In a third aspect, an embodiment of the present invention provides a fingerprint segmentation model training apparatus, where the apparatus includes:
the convolution processing module is used for inputting a sample image in a training set into a fingerprint segmentation model and carrying out convolution processing on the sample image based on a convolution submodule of the fingerprint segmentation model to obtain a first characteristic diagram;
the attention processing module is used for carrying out feature extraction on the first feature map based on a channel attention submodule in the fingerprint segmentation model to obtain a second feature map; performing feature extraction on the first feature map based on a space attention submodule in the fingerprint segmentation model to obtain a third feature map; merging the second characteristic diagram and the third characteristic diagram to obtain a fourth characteristic diagram;
and the training module is used for determining training fingerprint position information in the sample image according to the fourth feature map, determining a loss value according to the training fingerprint position information and real fingerprint position information in the sample image, and training the fingerprint segmentation model based on the loss value.
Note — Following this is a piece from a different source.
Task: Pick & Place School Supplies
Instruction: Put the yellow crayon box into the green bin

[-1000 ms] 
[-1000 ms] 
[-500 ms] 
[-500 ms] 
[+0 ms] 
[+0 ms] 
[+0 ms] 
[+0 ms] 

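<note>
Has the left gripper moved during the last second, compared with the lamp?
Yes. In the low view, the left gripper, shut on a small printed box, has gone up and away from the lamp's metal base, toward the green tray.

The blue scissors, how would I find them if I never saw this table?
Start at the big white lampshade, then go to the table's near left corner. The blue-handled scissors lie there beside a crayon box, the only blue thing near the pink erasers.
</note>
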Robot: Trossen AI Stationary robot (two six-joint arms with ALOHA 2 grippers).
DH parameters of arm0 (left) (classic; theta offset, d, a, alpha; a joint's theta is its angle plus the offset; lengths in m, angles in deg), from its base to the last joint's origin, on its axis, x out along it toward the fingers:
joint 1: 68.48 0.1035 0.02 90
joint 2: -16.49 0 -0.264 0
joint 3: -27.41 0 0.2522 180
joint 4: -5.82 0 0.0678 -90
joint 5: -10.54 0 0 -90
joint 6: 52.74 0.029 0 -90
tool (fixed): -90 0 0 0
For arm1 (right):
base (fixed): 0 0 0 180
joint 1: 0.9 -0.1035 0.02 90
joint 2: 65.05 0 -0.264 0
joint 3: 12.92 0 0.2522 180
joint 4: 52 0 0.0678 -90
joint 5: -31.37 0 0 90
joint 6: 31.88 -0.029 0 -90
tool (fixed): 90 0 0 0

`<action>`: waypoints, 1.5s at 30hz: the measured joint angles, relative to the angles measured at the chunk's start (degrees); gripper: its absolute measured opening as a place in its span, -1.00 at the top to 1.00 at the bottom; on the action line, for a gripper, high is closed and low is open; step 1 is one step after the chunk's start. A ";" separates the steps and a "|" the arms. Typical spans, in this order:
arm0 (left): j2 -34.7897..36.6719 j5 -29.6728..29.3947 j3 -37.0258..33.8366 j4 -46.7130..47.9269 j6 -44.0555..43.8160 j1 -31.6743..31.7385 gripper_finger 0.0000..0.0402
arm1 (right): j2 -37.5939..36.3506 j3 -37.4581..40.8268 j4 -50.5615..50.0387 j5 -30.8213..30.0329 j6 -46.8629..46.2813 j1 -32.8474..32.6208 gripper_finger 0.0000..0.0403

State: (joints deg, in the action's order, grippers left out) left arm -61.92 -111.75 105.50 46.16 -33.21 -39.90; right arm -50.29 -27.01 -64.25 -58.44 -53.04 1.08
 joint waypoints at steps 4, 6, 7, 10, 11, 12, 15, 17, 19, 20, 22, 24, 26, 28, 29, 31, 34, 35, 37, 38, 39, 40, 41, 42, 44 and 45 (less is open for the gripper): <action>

In a fourth aspect, an embodiment of the present invention provides a fingerprint segmentation apparatus, where the apparatus includes:
the acquisition module is used for acquiring an image to be segmented;
the processing module is used for inputting the image to be segmented into a fingerprint segmentation model, and carrying out convolution processing on the image to be segmented based on a convolution submodule of the fingerprint segmentation model to obtain a seventh characteristic diagram;
the determining module is used for extracting the features of the seventh feature map based on a channel attention submodule in the fingerprint segmentation model to obtain an eighth feature map; performing feature extraction on the seventh feature map based on a space attention submodule in the fingerprint segmentation model to obtain a ninth feature map; combining the eighth characteristic diagram and the ninth characteristic diagram to obtain a tenth characteristic diagram; and determining fingerprint position information in the image to be segmented according to the tenth feature map.
In a fifth aspect, an embodiment of the present invention provides an electronic device, including a processor, a communication interface, a memory, and a communication bus, where the processor and the communication interface complete communication between the memory and the processor through the communication bus;
a memory for storing a computer program;
and the processor is used for realizing the steps of the fingerprint segmentation model training method or the steps of the fingerprint segmentation method when executing the program stored in the memory.
In a sixth aspect, an embodiment of the present invention provides a computer-readable storage medium, in which a computer program is stored, and the computer program, when executed by a processor, implements the steps of a fingerprint segmentation model training method, or implements the steps of a fingerprint segmentation method.
The embodiment of the invention provides a method, a device, equipment and a medium for training a fingerprint segmentation model and segmenting a fingerprint, wherein the method comprises the following steps: inputting sample images in a training set into a fingerprint segmentation model, and performing convolution processing on the sample images based on a convolution submodule of the fingerprint segmentation model to obtain a first feature map; performing feature extraction on the first feature map based on a channel attention submodule in the fingerprint segmentation model to obtain a second feature map; performing feature extraction on the first feature map based on a space attention submodule in the fingerprint segmentation model to obtain a third feature map; merging the second characteristic diagram and the third characteristic diagram to obtain a fourth characteristic diagram; determining training fingerprint position information in the sample image according to the fourth feature map, determining a loss value according to the training fingerprint position information and real fingerprint position information in the sample image, and training the fingerprint segmentation model based on the loss value.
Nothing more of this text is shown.